Parameter space exploration with Latin Hypercube in R

*This tutorial assumes you have read the tutorial on numerical integration. and the tutorial on bifurcation analysis

Software required

R

In order to run the R codes in this notebook in your own computer, you need to install the following software:

  • R, along with the packages from CRAN:
  • deSolve, a library for solving differential equations
  • rootsolve: root finding and equilibrium and steady-state analyses.
  • pse, a library to run parameter space exploration of models
  • ggplot2, a library for plotting
  • reshape2, for manipulating data.frames

To install R, download it from its homepage (Windows or Mac): http://www.r-project.org/. On Linux, you can install it using your distribution's prefered way, e.g.:

  • Debian/Ubuntu: sudo apt-get install r-base
  • Fedora: sudo yum install R
  • Arch: sudo pacman -S r

To install the packages, all you have to do is run the following in the R prompt

install.packages(c("deSolve", "rootSolve, ""ggplot2", "pse"))

And then load the packages


In [48]:
library(ggplot2)
library(pse)
library(deSolve)
library(rootSolve)

#### For jupyter notebook only
options(jupyter.plot_mimetypes = 'image/png')
####

The R code presented here and some additional examples are available at https://github.com/diogro/ode_examples (thanks, Diogro!).

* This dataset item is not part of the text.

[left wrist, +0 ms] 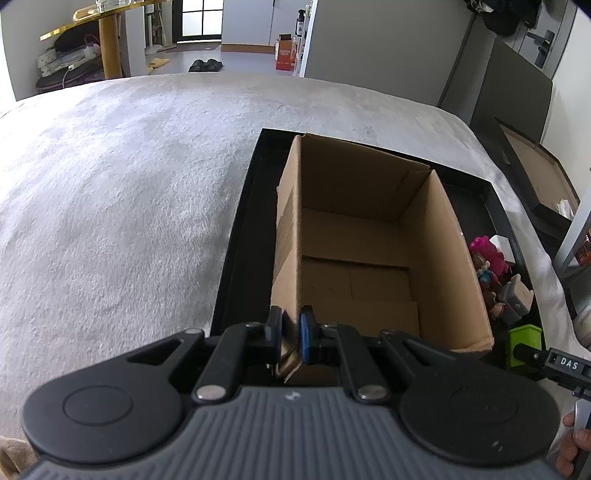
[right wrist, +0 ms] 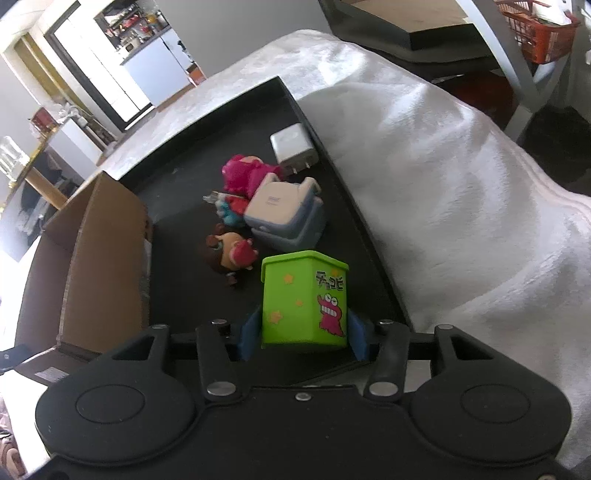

Exploring the parameter space with the Latin Hypercube

First example: two competitors in a Lotka-Volterra System

1. Create a R function that runs the model once

Create a function that gets the model parameters and time sequence and outputs the final size of populations, by numerical integration. If argument runsteady=TRUE the function uses the runsteady function of package rootSolve to run numerical integration till a stationary point (hopefully, please see help of the function). If runsteady=FALSE the function uses the ode function to do the integration.


In [49]:
oneRun <- function(X0, Y0, a, b,  times, runsteady=TRUE){
    ## parameters: initial sizes and competition coefficients
    parameters <- c(a = a, b = b)
    state <- c(X = X0, Y = Y0)
    ## The function to be integrated
    LV <- function(t, state, parameters){
        with(as.list(c(state, parameters)), {
            dX = X*(1 - X - a*Y)
            dY = Y*(1 - Y - b*X)
            list(c(dX, dY))
        })
    }
    ## Integrating: runsteady to run untill convergence (be carefull using that!)
    ## Or the usual integration with the function ode
    if(runsteady){
        out <- runsteady(y = state, times = times, func = LV, parms = parameters)
        return(out$y) # runsteady returns only final states
    }
    else{
        out <- ode(y = state, times = times, func = LV, parms = parameters)
        return(out[nrow(out),-1]) # indexing to get final state values
    }
}

2. Create a R function for running the model for each combination of parameters

Create a function with mapply that gets a matrix of parameter combinations (combinations are lines and parameters are columns) and returns the output of the function above for each parameter combination. Use argument MoreArgs to input the values for additional arguments that are not in the matrix of parameter (arguments runsteady and times in this case).


In [50]:
modelRun <- function (my.pars) {
    return(mapply(oneRun, my.pars[,1], my.pars[,2], my.pars[,3], my.pars[,4],
                  MoreArgs=list(times=c(0,Inf), runsteady=TRUE)))
}

3. Set the hypercube

Now prepare the hypercube. You have to specify:

  • A character vector to name the parameters. In this case the initial conditions and the two competition coefficients

In [51]:
factors <- c("X0", "Y0", "a", "b")
  • The probability quantile function used to draw values of each parameter. If you do not information on the distribution of parameters use uniform distribution to have equiprobable values in a range from min to max:

In [52]:
q <- c("qunif", "qunif", "qunif", "qunif")
  • A list of the parameters of the above probability distributions. For the uniform the parameters are minimum and maximun values. So in this case each element of the list is another listwith the max and min of the corresponding model parameter, in the same order as above

In [53]:
q.arg <- list(list(min=0, max=1), list(min=0, max=1), list(min=0, max=2), list(min=0, max=2))

4. Run the hypercube

Now create the hypercube and run the model for each combination of parameters with LHS, the working horse function of pse package. The argument N=200 sets 200 combinations of parameters, please see help for further information


In [54]:
myLHS <- LHS(model=modelRun, factors=factors, 
             N=200, q=q, q.arg=q.arg, nboot=100) # use nboot=0 if do not need partial correlations

5. Explore your results

And now use exploratory statistics to identify interesting regions of the parameter space. The pse package provides some options like:

Cumulative distribution of outputs.

Shows that about 40% of the population sizes are $\simeq 0$, so coexistence is not granted:


In [55]:
plotecdf(myLHS, stack=TRUE, xlab="Population relative size")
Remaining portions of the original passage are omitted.